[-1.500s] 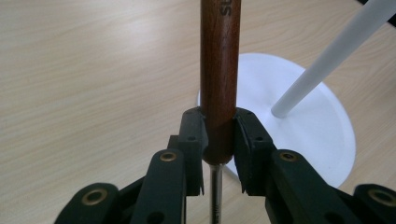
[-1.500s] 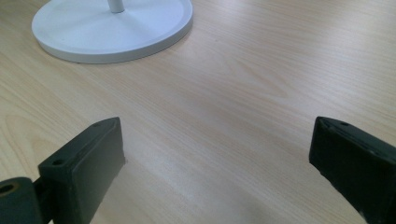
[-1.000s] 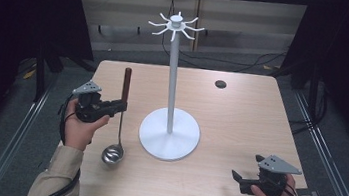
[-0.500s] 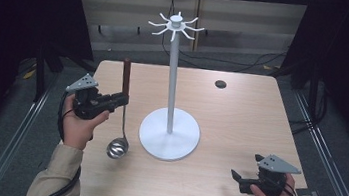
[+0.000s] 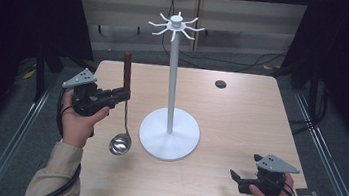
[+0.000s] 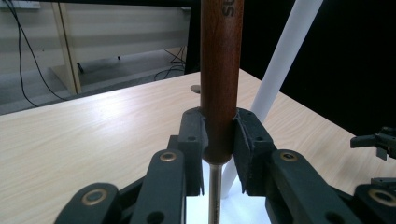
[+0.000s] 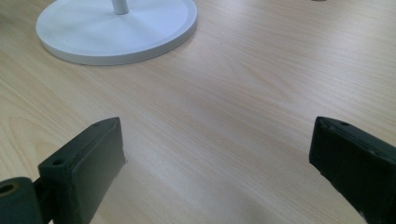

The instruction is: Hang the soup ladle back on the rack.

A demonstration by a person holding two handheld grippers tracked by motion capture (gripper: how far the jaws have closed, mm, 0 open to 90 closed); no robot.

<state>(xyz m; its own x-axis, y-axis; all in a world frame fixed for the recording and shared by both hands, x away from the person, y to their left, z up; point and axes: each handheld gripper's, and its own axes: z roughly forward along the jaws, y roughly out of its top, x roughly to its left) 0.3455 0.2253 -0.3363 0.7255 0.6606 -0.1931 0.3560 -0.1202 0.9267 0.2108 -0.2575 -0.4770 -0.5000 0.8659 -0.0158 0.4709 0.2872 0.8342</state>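
Ladle (image 5: 122,122): reddish-brown wooden handle, silver metal shaft and bowl.
Stand (image 5: 168,136): plain white pole, base and hooks.
Table (image 5: 240,121): pale wood grain, with a small dark disc (image 5: 220,84).
Left gripper (image 5: 123,94): black, grey top plate.
Right gripper (image 5: 234,177): black, grey top plate.
Sleeve (image 5: 55,174): tan.

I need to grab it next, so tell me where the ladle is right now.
High view, left side: the ladle hangs upright in the left claw, shut on its wooden handle, bowl just left of the white stand's base.
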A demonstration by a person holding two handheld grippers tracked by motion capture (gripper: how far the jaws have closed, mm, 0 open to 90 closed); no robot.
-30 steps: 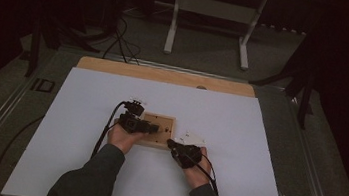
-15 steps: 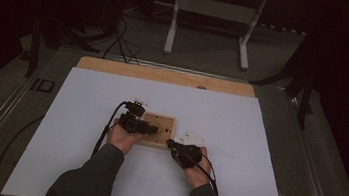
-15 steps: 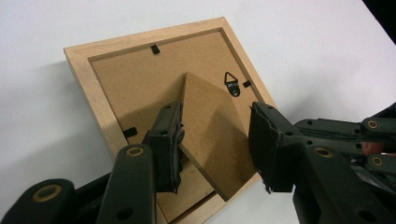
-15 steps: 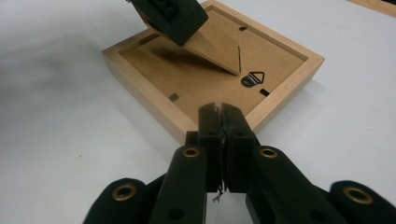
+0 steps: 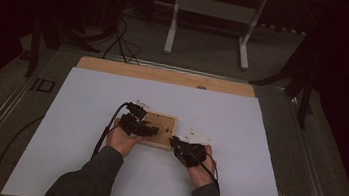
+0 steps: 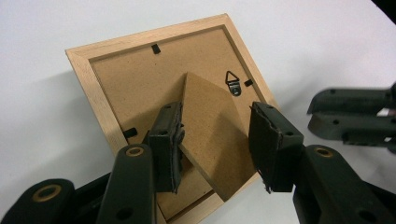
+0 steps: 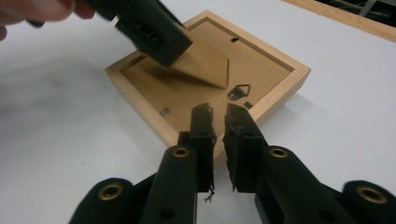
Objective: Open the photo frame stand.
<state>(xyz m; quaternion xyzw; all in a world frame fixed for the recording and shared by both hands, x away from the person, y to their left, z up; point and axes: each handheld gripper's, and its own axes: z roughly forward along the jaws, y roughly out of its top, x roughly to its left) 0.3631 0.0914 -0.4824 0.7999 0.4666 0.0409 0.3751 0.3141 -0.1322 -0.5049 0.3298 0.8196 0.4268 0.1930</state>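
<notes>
Where the person's 2 forearms come in at the near edge, a white sheet covers the table, and dark floor with a white stand lies beyond. There is 1 wooden picture frame, lying back side up in the middle of the sheet, its long axis across the table. The left gripper has its jaws open around the raised cardboard stand leg. The right gripper is nearly closed, holding nothing, at the near right edge of the frame.
</notes>
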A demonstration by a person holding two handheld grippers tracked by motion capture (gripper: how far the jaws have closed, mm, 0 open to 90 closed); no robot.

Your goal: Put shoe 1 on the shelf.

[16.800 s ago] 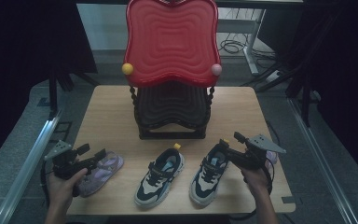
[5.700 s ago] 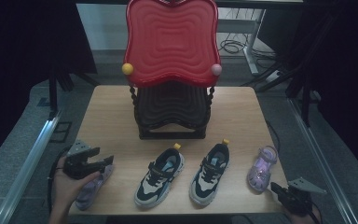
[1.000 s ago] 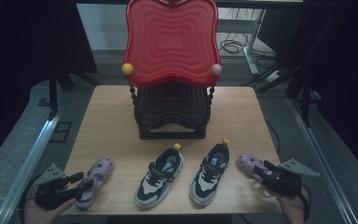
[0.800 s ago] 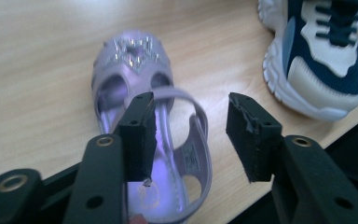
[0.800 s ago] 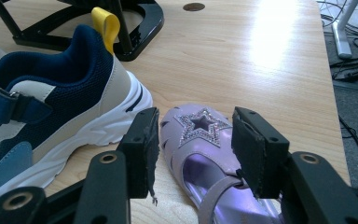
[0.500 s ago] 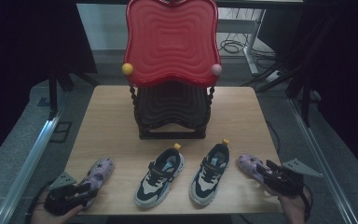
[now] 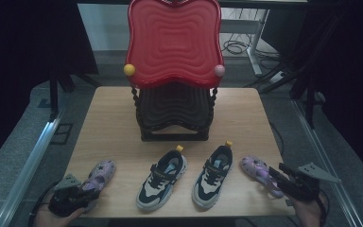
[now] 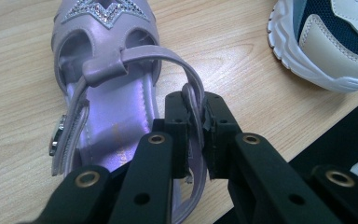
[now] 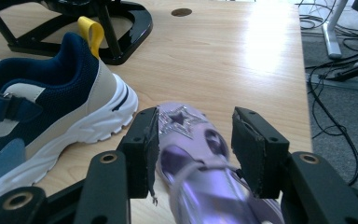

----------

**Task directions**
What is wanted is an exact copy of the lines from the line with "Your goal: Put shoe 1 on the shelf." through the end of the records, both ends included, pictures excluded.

**Answer to this problem**
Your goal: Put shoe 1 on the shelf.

[16.800 s ago] 
[5.700 s ago] 
[1.000 s ago] 
[0.800 s ago] 
[0.800 s ago] 
[0.500 s ago] 
[now] 
[now] 
[now] 

The requested output is complete.